Targeting Human Immunodeficiency Virus Pre-Exposure Prophylaxis to Adolescent Sexual Minority Males in Higher Prevalence Areas of the United States: A Modeling Study
Pre-exposure prophylaxis (PrEP) is an effective and safe intervention to prevent human immunodeficiency virus (HIV) transmission in men who have sex with men; current Centers for Disease Control and Prevention guidelines indicate its use among high-risk adults. Adolescent sexual minority males (ASMM) also have significant HIV risk, but implementation strategies are likely to differ for this population. We aimed to estimate impact and efficiency of PrEP for ASMM in higher prevalence US settings, using a variety of implementation strategies and assumptions about coverage, adherence, and background prevalence.
We develop a stochastic, dynamic, network-based model, parametrized using numerous ASMM behavioral and clinical data sources. We simulate 10 years with and without PrEP, comparing percent of incident infections averted (impact) and number of person-years on PrEP per infection averted (efficiency).
Our main scenario (PrEP for 16- to 18-year-old ASMM, initiating PrEP 6 months after first anal intercourse, 40% coverage, adherence profiles from the ATN 113 trial; 2.9% background HIV prevalence among ASMM) prevents 27.8% of infections, with 38 person-years on PrEP per infection averted.
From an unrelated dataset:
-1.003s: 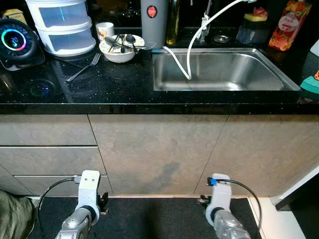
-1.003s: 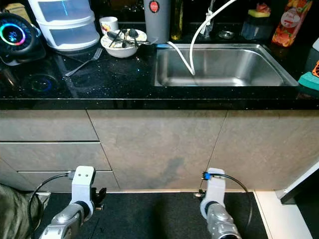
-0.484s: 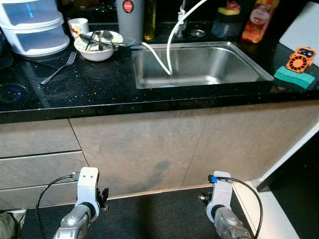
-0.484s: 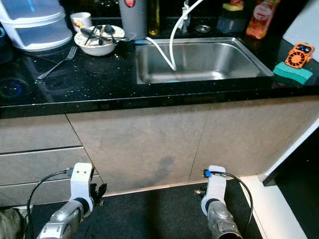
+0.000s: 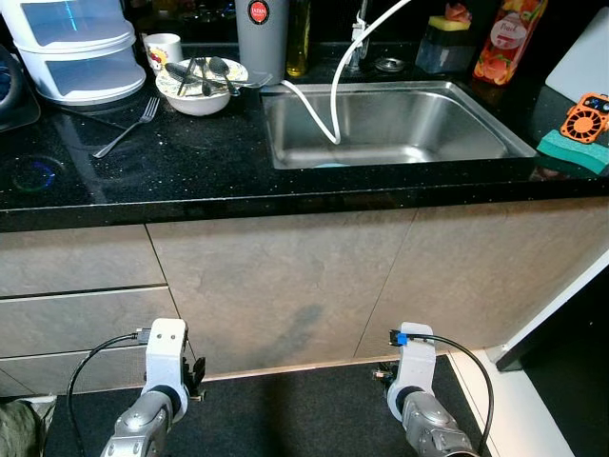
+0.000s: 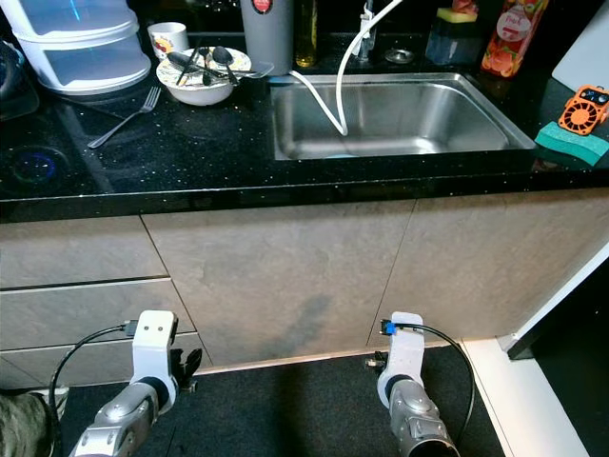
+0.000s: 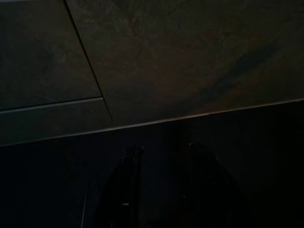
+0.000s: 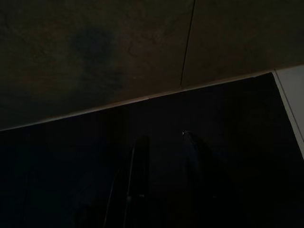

Expanding implementation to cover younger ages or earlier initiation has small effects on impact and efficiency. Targeting highest risk ASMM increases efficiency, but requires querying sexual histories. Across levels examined, coverage and adherence do not have major impacts on efficiency, whereas background prevalence does.
PrEP can have a large impact on HIV incidence among ASMM in the United States, especially in settings with high prevalence. However, willingness of, and support for, providers will be central to achieving the coverage needed to make this a success.